Aimant le personnage antique d’Ulysse dans l'Odyssée d'Homère, Damien Odoul a conçu Théo et les métamorphoses comme une odyssée en huis clos, mais aussi une utopie réaliste faite d’hallucinations, de décalages et de résilience, dans laquelle l’inconscient joue un rôle primordial. Le cinéaste développe :
"L’utopie, ça résume tout. C’est tout ce qui convoque l’imaginaire. On a besoin de savoir qu’il y a encore des hommes, des femmes, des jeunes gens, et des personnes âgées, qui croient toujours en l’utopie, afin que la poésie, par exemple, ait à nouveau toute sa place dans notre société."
"Donc ce film est réalisé avec cette aspiration, celle de croire qu’il peut toujours y avoir des renaissances dans les périodes troubles, complexes et lourdes que nous vivons actuellement. Voilà, Théo et les métamorphoses, c’est une proposition qui présente un autre monde."
"C’est un film très politique finalement parce qu’il est éthique, mais, paradoxalement, la politique n’est jamais frontalement évoquée. J’expérimente encore et toujours avec ce nouveau film. Je travaille aussi la notion de la liberté, évidemment avec un héros qui me ressemble, c’est-à-dire qui est inadapté à notre monde actuel."
Au départ le titre du film était To, comme le personnage principal qui s’invente et se renomme, passant de Théo à To. Puis, Damien Odoul a pensé à Théo et les utopies pour aboutir à Théo et les métamorphoses, pour souligner cette idée de transformation. Il précise :
"Avant tout, mon film parle de la façon dont un être est au monde et de quelles manières il prend le risque de changer, de se métamorphoser. Et puis j’aime le mot métamorphose, c’est un mot visuel et souple. Peu utilisé au cinéma, on l’emploie plus volontiers en littérature."
Théo et les métamorphoses est structuré en chapitres titrés, musicaux et dessinés. Il s'agit d'une scansion inspirée par une musique indienne, le râga, que Damien Odoul écoute depuis trente ans. C'est la première fois qu'il l’utilise dans un film :
"Le râga est comme une parenthèse qui s’ouvre et se ferme. Il y a le râga du matin, et le râga du soir. C’est un rapport au temps qui convenait parfaitement pour marquer l’évolution du récit du film. Et les voix de cette musique râga, ce sont donc des chants indiens qui fonctionnent comme des percussions vocales, dans une sorte d’improvisation."
A l'origine, un certain Kostia Botkine, qui est un garçon trisomique, devait jouer Théo. Finalement, il n'a pas pu prendre part au film, mais a créé les dessins qui illustrent les titres des chapitres.
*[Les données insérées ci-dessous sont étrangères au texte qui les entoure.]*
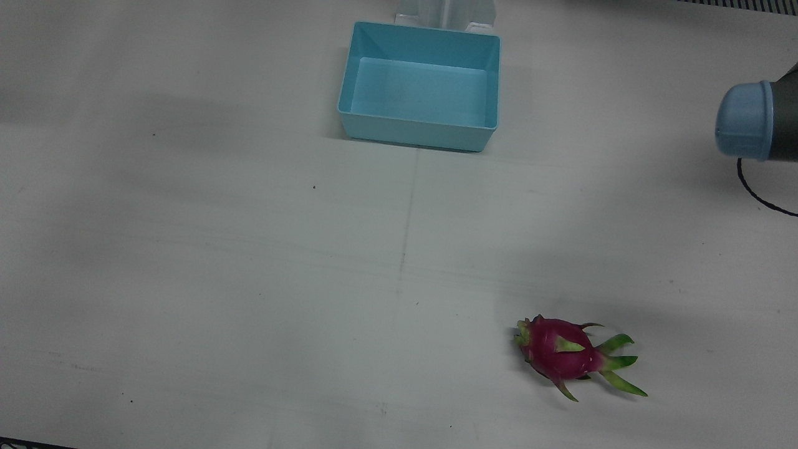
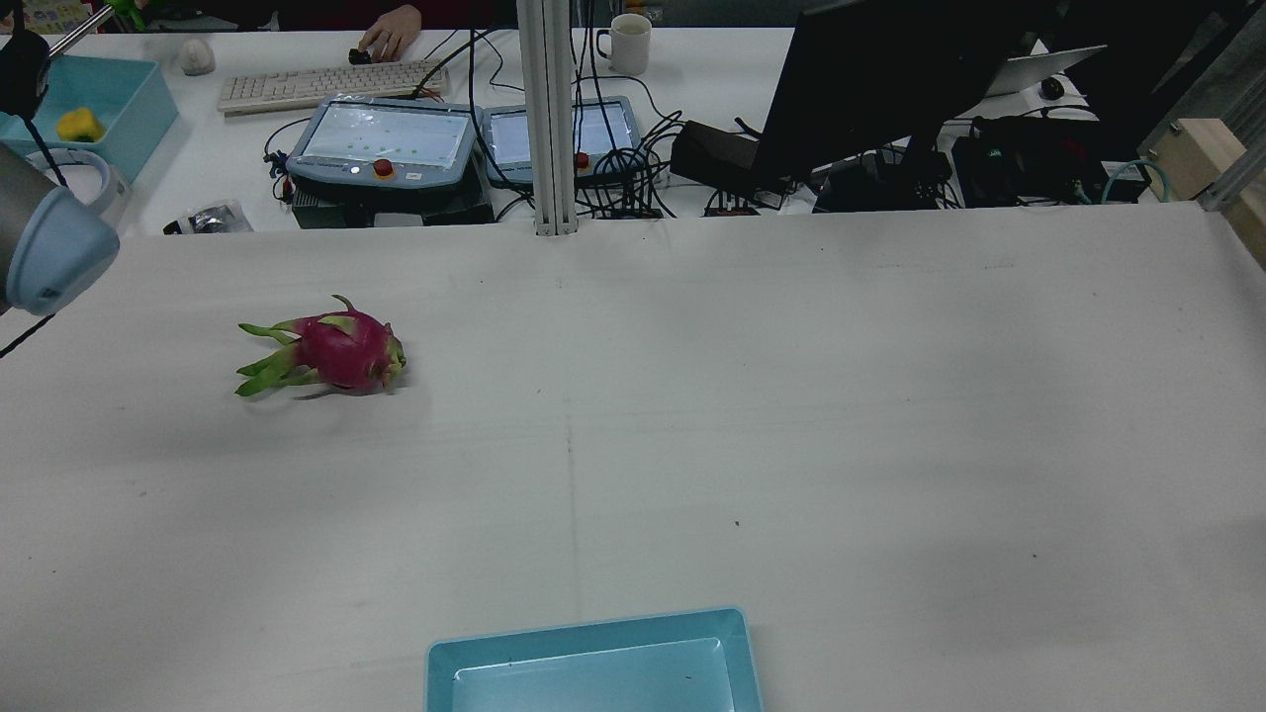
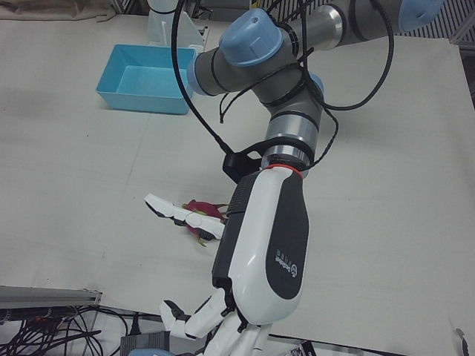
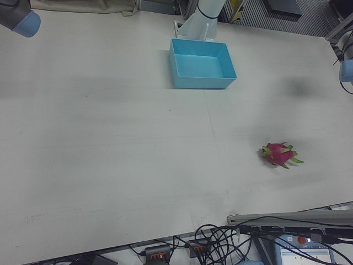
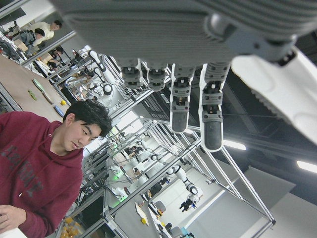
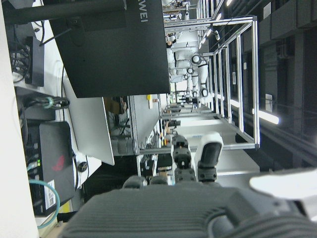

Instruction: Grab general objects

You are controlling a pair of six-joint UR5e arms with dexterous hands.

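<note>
- the dragon fruit (image 1: 564, 356) lies alone on the white table (image 1: 218, 280); bare tabletop rings it on every side, so nothing blocks a reach from above or from the flanks.
- the blue bin (image 1: 421, 87) is the only other thing on the table, well apart from the dragon fruit, toward the robot's pedestals.
- between bin and dragon fruit the surface is bare.
- in the left-front view the left hand (image 3: 256, 252) hangs fingers spread above the table edge, near the dragon fruit, holding nothing.
- the right hand (image 6: 193, 198) points its fingers out over the desks, clear of the dragon fruit.
</note>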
Damien Odoul a ensuite rencontré Théo Kermel, qui est lui aussi trisomique : "Il se trouve qu’il est comédien. Il fait du théâtre. Il est empreint de ça. Il adore", confie le réalisateur.
Le personnage de Théo s’inscrit dans la tradition des héros des précédents films de Damien Odoul, qu'il appelle "les simples", en hommage à leur rapport direct et réel à la vie. Le metteur en scène précise : "J’ai tourné avec La Folle parade, un de mes documentaires, pendant trois ans avec des handicapés mentaux en Lozère."
"Mon acteur 'le Stéph' que j’appelle le simple en friche, était dans Richard O, et dans En attendant le déluge. Le simple, c’est une figure récurrente de mon cinéma, en fait, puisque c’est moi ! Si j’ai un double, il est là. C’est profond, à plus de cinquante ans, je m’imagine toujours ainsi. Cela vient de m’être senti très très isolé dès la petite enfance."
Le film se déroule majoritairement en milieu naturel, au coeur de la moyenne montagne. Damien Odoul voulait ne rien montrer de notre civilisation capitaliste et citadine. Le cinéaste développe : "Aujourd’hui la ville m’est étrangère au plus haut point, de même pour certaines campagnes. Il y a des campagnes avec lesquelles je n’ai plus du tout d’affinité."
"C’est pour moi un lieu assimilable à l’univers de la poésie chinoise et de la philosophie taoïste, et même à la peinture chinoise du 8ème siècle dont les peintres vivaient en exil dans des provinces isolées. Que ce soit dans cette poésie ou la calligraphie, ou le dessin, il y a ce rapport permanent à la nature et en particulier à l’arbre, le pin, mais aussi au rocher. J’ai une fascination pour ça."